Странное дело: прежнее чувство дружбы — те друзья, насильное отторжение от которых стало главной причиной, так ему думалось, добровольной сибирской «ссылки», — все это отдалилось тоже, если не исчезло совсем. Конечно, их во многом можно понять: все-таки, десятый класс, поступление в институт, летние месяцы… С Колькой Ухватовым еще раньше отношения испортились; Андрюшка с головой утонул в своем романе с Людой; Витя… который писал такие подробные дружеские письма, обещал прислать в Тобольск литературный школьный журнал «Мы» (Юра его так и не видел), выражал отчаяние по поводу своих отношений с Ирой Каменец, твердо собирался поступать в Архитектурный… то есть, в Химический, а теперь усердно готовится в Инженерно-строительный… и все свободное время проводит с Ирой… Витю он тоже пока не видел…
Но Юру сейчас это не мучило и не обижало… Почему? Он не задумывался. Не знал… Может, перегорело за три с лишним месяца… А может, и не было ее, взаправдашней, подлинной дружбы — только так… когда рядом, когда видишься каждый день… Но что же такое тогда — «подлинная»?.. Если судить по книжкам, то — общность взглядов, интересов, внимание, понимание; за друга «хоть в воду», хоть на шпагах; товарищество, взаимовыручка… Разве этого не было? По мнению некоторых учителей — еще как было, даже слишком. Впрочем, как может в таких делах быть «слишком»? «Слишком высокий», «слишком толстый», наконец «слишком злой» — понятно, но «слишком преданный другу», «слишком внимательный» это все равно, что «слишком честный», «слишком правдивый»… Чушь какая-то…
Может, дело все в той же незрелости чувств, чем так отличалось мое, да и не только мое, поколение? А уж способствует ли избыточный, патологический коллективизм и стрижка под одну гребенку своевременному созреванию этих самых чувств, не мне решать…
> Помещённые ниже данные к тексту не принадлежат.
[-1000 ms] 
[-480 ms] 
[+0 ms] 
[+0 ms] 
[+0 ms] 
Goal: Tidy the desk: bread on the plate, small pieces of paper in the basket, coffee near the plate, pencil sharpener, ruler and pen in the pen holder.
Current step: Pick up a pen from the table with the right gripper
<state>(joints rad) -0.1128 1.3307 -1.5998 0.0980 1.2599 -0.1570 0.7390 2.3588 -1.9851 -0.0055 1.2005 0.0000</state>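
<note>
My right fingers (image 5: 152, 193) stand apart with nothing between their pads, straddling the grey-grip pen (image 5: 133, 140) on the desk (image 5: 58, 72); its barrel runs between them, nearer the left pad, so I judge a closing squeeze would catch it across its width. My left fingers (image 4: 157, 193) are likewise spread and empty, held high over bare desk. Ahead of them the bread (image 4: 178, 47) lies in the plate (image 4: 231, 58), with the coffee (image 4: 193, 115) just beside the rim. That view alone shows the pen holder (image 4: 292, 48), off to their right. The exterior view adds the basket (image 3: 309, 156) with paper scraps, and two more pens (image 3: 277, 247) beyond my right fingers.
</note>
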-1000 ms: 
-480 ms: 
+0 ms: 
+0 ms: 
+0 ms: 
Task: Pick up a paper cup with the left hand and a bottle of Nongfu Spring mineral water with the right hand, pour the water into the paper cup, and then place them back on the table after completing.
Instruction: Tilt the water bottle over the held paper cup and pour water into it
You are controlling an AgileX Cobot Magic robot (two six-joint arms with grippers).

Много лет спустя я заглянул в советский энциклопедический словарь на букву «Д» — «Дружба». Этого слова не нашел, была лишь «дружба народов». Оказывается, она есть не что иное, как «всестороннее братское сотрудничество и взаимопомощь социалистических (и никаких других!) народов и наций на основе единства строя и марксистско-ленинского мировоззрения…» И еще она — «воплощение правильной национальной политики коммунистических партий…» А также: «…отвечает жизненным интересам… составляет основу единства в борьбе за мир… за торжество идей коммунизма».